EL Gobierno ha acordado subir el Salario Mínimo Interprofesional (SMI) un 3,5% en el año 2009. Los sindicatos han calificado la subida de insuficiente y raquítica. En que es insuficiente tienen razón, y en que es raquítica, más razón aún.

Va a ser el aumento del SMI más pequeño desde que Zapatero llegó al poder y, desde luego, aleja al Ejecutivo de su compromiso electoral con los cientos de miles de españoles ubicados en la parte más baja de la escala retributiva.

El Gobierno da un mal ejemplo desde el punto de vista social, sobre todo tras conocerse que en octubre acordó, más bien de tapadillo, recortar el IRPF (de un 43% a un 18%) a las rentas de capital de los banqueros y directivos bancarios, así como a sus familiares, procedentes de sus propias entidades. ¿Por qué a los empresarios de la banca y no a los demás empresarios? ¿Por qué el trato de favor a éstos y el maltrato a los asalariados mínimos? No hay respuesta.

La conjunción de estas dos noticias es uno de esos golpes que ayudan a que la crisis económica se transforme en crisis social y a que engorde la crispación. Pero no la crispación a menudo artificiosa y pasajera de la clase política que apenas implica al ciudadano, sino la crispación real y duradera de crecientes sectores de la sociedad, cuyo malestar ante las dificultades de la vida cotidiana se acentúa ante la impresión, cargada de datos, de que la austeridad y las restricciones no se aplican a todos por igual. (Incluso la misma idea de igualdad y tabla rasa rechina en un Gobierno que presume de progresista, porque tendría que tratar desigualmente a los desiguales, favoreciendo a los que cobran el SMI y perjudicando a los banqueros).
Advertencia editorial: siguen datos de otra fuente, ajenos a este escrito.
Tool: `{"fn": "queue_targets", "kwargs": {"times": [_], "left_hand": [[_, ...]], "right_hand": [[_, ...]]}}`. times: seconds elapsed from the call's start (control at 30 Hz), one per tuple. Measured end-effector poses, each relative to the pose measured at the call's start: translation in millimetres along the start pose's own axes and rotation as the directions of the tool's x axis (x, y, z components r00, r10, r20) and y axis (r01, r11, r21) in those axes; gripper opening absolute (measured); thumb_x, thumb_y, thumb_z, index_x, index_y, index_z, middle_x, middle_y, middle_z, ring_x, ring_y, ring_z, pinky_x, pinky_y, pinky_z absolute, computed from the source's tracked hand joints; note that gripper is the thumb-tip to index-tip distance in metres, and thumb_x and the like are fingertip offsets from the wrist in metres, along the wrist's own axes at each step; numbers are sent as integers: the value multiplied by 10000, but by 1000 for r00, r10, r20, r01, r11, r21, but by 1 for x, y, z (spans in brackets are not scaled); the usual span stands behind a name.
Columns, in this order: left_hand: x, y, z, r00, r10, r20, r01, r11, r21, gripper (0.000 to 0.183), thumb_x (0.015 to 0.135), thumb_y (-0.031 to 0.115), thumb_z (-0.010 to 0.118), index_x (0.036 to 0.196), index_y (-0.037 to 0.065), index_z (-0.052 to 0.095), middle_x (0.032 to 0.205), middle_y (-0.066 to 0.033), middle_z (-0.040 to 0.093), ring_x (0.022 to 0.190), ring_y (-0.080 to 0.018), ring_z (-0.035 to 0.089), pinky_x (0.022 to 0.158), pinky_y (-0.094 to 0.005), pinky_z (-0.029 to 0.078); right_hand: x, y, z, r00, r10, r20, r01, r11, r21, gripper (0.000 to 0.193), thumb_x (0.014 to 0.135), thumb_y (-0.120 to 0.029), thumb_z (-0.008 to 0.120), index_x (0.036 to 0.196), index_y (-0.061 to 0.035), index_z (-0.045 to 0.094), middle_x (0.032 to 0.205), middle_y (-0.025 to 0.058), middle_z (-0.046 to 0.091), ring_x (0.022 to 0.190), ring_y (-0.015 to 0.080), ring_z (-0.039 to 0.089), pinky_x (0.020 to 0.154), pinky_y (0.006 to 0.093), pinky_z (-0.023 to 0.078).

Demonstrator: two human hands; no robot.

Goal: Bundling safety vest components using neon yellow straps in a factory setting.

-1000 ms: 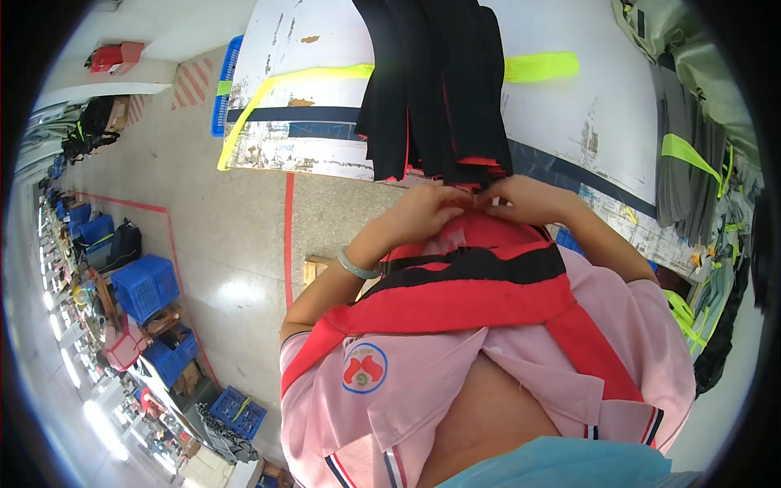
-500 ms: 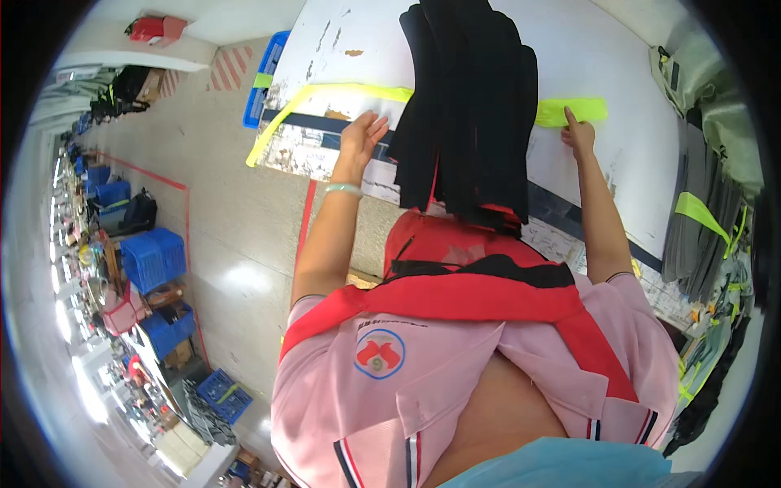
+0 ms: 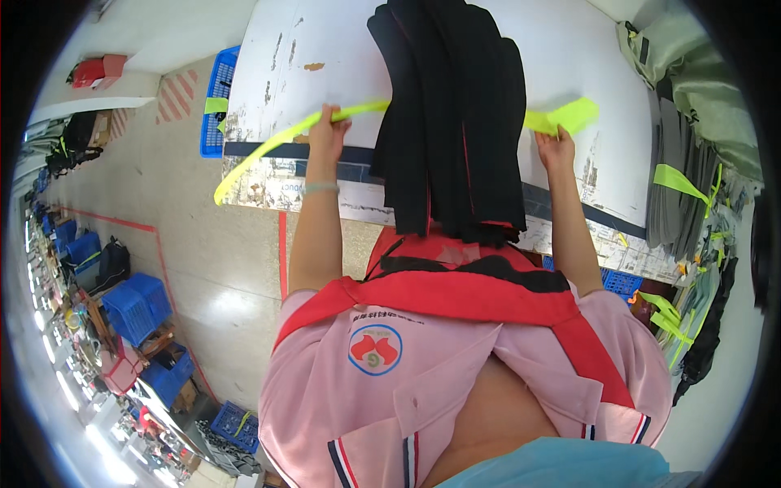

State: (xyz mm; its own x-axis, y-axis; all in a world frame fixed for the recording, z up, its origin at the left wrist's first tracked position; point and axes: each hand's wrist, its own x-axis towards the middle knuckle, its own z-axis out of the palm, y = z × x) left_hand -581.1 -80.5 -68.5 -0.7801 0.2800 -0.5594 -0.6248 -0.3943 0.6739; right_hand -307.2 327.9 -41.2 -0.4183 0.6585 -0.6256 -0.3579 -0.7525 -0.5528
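Note:
A stack of long black fabric pieces (image 3: 455, 122) lies on the white table, its near ends by the table's front edge. A neon yellow strip (image 3: 364, 108) comes out from both sides of the stack; its middle is hidden by the black pieces. My left hand (image 3: 326, 142) is closed on the strip left of the stack, and the strip's long left end trails toward the table's near left corner. On the other side, my right hand (image 3: 557, 151) pinches the strip's shorter, bunched right end (image 3: 578, 115) between thumb and fingers, a little above the tabletop.
The worn white table (image 3: 301, 41) has peeling patches and a dark band near its front edge. At the right hang grey pieces (image 3: 682, 175) tied with a yellow strip. A blue crate (image 3: 218, 106) stands beyond the table's left edge; several blue crates (image 3: 137, 307) line the floor farther left.
My left hand has taken hold of the strip and lifted it. The right hand has gone from pressing the strip's end to pinching and raising it. The view has shifted, moving the table leftward.

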Motion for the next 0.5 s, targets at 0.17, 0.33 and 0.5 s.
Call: {"fn": "queue_targets", "kwargs": {"times": [0.17,0.33,0.5], "left_hand": [[-24,14,-15,997,-64,-42,68,994,89,255,982,279,476,950,44,570,923,-97,604,879,-253,606,796,-404,500],[-4,50,9,993,13,-120,-20,998,-53,253,1000,256,426,1033,24,522,1047,-123,582,1001,-289,593,851,-423,480],[17,36,35,998,30,-64,-30,999,-10,300,1002,250,412,1123,-13,493,1058,-152,574,996,-333,598,843,-457,495]], "right_hand": [[2,-8,-51,967,-48,-248,56,998,25,294,978,-202,372,1191,-34,487,1202,150,549,1113,315,547,974,499,435],[40,-53,-103,917,-195,-348,196,980,-32,328,978,-204,355,1232,-34,475,1259,151,514,1149,328,524,966,526,443],[40,-75,-123,877,-342,-336,319,940,-126,318,954,-175,400,1231,-40,478,1225,137,523,1088,318,548,908,501,469]]}}
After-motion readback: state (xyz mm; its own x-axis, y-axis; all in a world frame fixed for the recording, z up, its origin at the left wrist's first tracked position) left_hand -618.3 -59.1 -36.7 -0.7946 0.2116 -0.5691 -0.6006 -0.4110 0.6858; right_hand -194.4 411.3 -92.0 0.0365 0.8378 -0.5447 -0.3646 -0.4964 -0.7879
Caminamos en brazos de una recesión económica que Zapatero intenta combatir a medias con iniciativas cuya eficacia está por ver y con nuevas dosis de su optimismo desaforado cuya eficacia hasta ahora está vista: nula total. Y caminamos hacia la crispación social, que gana cada día nuevos adeptos involuntarios -no es que a la gente, en general, le guste cabrearse- y que se alimenta tanto de los problemas objetivos derivados del desempleo, las hipotecas o la falta de crédito como de la frustración de ver que los encargados de encontrar soluciones no consiguen dar con la tecla y, en cambio, parecen no sentirse interpelados por la desgracia colectiva. Siguen a lo suyo, haciendo las mismas cosas que antes, rodeados de una costosa parafernalia y gastando por encima de las posibilidades colectivas.

El amigo Rafael Padilla lo decía ayer: "La economía de un país es como la economía de una familia. Cuando disminuyen los ingresos lo primero que hace la familia es dejar de gastar dinero en tonterías". Haría falta que con la economía nacional en tenguerengue nadie siguiera gastando dinero en tonterías.